Amanda Shires Brings Bravery and Vulnerability to Latest Album, ‘Take It Like a Man’
Amanda Shires is not one to shy away from self-reflection. She chooses to bear witness through her songwriting in times when others would take paths of less risk, opting for privacy and ambiguity. Shires' unwavering commitment to complication drives her fifth solo album, Take It Like a Man, which was released on July 29.
Produced by musician Lawrence Rothman, Take It Like a Man was written and recorded during a period of intense isolation: the pandemic lockdown. The early days of COVID-19 also coincided with challenging times in Shires' marriage, an unfortunate combination that may feel all-too-familiar to anyone who has tried to safeguard a relationship during such desolate times. However, the strife gave way to some of Shire's most vulnerable songwriting — and her most defiant.
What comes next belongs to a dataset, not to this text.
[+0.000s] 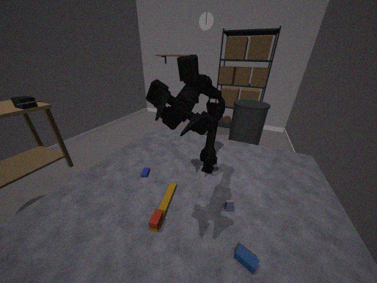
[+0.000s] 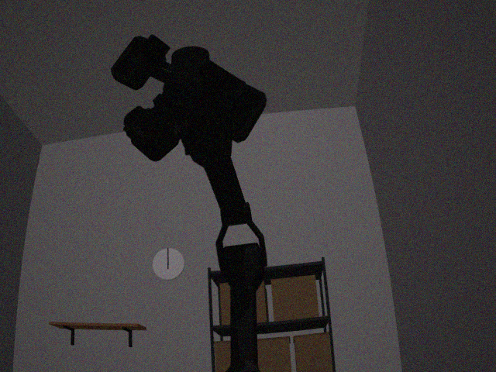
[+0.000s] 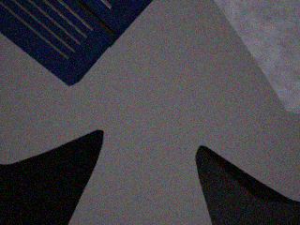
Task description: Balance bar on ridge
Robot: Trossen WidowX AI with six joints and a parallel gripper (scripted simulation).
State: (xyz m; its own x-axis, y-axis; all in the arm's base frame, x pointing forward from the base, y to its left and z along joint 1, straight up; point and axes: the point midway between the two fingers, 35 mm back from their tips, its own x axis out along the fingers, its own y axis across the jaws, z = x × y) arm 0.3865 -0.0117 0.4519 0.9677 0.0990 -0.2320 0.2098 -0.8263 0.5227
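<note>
Open rm btwn yellow bar [image 1: 167, 197] & ridge [image 1: 230, 206]; blue block [image 1: 246, 258] nr ridge.
</note>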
Shires sings over a moody guitar on the title track, "I know the cost of flight is landing / And I know I could take it like a man." She examines this "cost of flight," as she describes it, again and again throughout the album.
"Empty Cups" is an aching portrait of how closeness can slowly retreat from a relationship until you're suddenly bewildered by its absence. With lyrics like "You're leaving now through the hole of an argument / I guess for awhile you've been looking for the exit / You slammed the door so hard I still hear rattling spoons / The sound of silence rings in every room," she blends the plainspoken with the poetic and gets to the marrow of heartbreak.
Shires' vulnerability is particularly brave given the high visibility of her marriage to fellow critically-acclaimed musician and songwriter Jason Isbell. In "Don't Be Alarmed," Shires implores him, "Stay right where you’re standing / Take it all in / At least be a witness / See it to the end." On the emotional crux of the album, "Fault Lines," she makes her disillusionment transparent: "And the character you wrote yourself out to be / The flagship / All part of my fooling." Although they may be initially jarring to some, these dispatches from their breaking point create a shake-up for the better, presenting Isbell and Shires as all the more human.
Isbell's presence on the album reaches far beyond the lyrical subject matter. He co-wrote "Don't Be Alarmed" and plays guitar on over half of the tracks — a fact that adds an extra layer of depth to the tracks.
For all the pain that Take It Like a Man carries, there are also glimmers of connection. "Stupid Love" swells with hopeful horns and drips with singing stars and moonlight while Shires sings of "staggering love." Then, there's the offering of hope on the piano-driven "Lonely at Night." Shires' voice region supreme as she asks, "Could you just hold on and hope a little longer?"
We are left believing that the answer could be yes.